### [Work item]
Look through the material and copy each line holding "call".

>>>

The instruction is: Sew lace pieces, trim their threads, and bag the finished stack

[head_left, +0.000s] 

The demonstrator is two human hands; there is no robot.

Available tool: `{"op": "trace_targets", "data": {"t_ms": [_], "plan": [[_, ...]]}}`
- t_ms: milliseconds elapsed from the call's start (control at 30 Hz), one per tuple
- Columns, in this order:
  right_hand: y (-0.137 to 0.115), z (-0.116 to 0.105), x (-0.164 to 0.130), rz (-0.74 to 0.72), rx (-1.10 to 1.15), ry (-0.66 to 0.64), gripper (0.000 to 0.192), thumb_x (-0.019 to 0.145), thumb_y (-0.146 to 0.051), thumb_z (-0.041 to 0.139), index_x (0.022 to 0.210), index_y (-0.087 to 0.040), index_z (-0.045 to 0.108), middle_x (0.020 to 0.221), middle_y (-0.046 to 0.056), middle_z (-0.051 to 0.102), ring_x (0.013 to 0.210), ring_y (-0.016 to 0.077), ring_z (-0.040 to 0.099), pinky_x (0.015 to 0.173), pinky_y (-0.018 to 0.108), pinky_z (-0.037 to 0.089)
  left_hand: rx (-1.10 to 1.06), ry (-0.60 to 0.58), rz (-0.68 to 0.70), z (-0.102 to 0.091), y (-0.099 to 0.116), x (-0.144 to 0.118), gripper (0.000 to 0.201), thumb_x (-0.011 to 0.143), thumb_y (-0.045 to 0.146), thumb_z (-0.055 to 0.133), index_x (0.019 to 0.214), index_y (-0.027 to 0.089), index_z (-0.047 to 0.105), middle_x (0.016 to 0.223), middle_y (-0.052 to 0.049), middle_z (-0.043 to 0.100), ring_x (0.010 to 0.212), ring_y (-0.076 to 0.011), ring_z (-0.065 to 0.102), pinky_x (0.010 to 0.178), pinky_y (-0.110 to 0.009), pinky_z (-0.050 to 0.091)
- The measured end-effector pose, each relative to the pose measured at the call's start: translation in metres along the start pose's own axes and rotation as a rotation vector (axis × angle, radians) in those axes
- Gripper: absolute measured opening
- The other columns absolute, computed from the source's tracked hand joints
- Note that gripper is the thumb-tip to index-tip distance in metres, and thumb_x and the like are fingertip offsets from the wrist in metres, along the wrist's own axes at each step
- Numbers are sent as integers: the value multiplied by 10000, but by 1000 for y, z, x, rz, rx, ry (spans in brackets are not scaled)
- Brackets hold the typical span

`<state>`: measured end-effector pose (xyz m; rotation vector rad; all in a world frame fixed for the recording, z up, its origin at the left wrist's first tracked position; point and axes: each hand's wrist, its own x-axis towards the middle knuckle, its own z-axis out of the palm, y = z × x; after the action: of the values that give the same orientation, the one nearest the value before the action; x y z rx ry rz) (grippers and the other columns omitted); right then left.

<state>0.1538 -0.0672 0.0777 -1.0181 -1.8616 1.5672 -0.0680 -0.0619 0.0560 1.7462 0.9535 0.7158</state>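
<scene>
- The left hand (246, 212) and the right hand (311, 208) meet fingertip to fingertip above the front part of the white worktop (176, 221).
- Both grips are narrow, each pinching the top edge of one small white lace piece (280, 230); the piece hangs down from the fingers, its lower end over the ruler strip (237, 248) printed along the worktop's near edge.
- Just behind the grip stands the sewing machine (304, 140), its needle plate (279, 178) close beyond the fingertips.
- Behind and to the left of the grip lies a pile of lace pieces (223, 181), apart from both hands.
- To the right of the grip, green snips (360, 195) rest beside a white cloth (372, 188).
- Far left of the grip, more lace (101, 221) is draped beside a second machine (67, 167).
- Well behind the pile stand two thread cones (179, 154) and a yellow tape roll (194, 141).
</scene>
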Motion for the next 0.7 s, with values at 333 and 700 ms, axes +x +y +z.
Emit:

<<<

### [Final answer]
- t_ms: milliseconds elapsed from the call's start (control at 30 Hz), one per tuple
- The measured end-effector pose, each relative to the pose measured at the call's start: translation in metres along the start pose's own axes and rotation as a rotation vector (axis × angle, radians) in those axes

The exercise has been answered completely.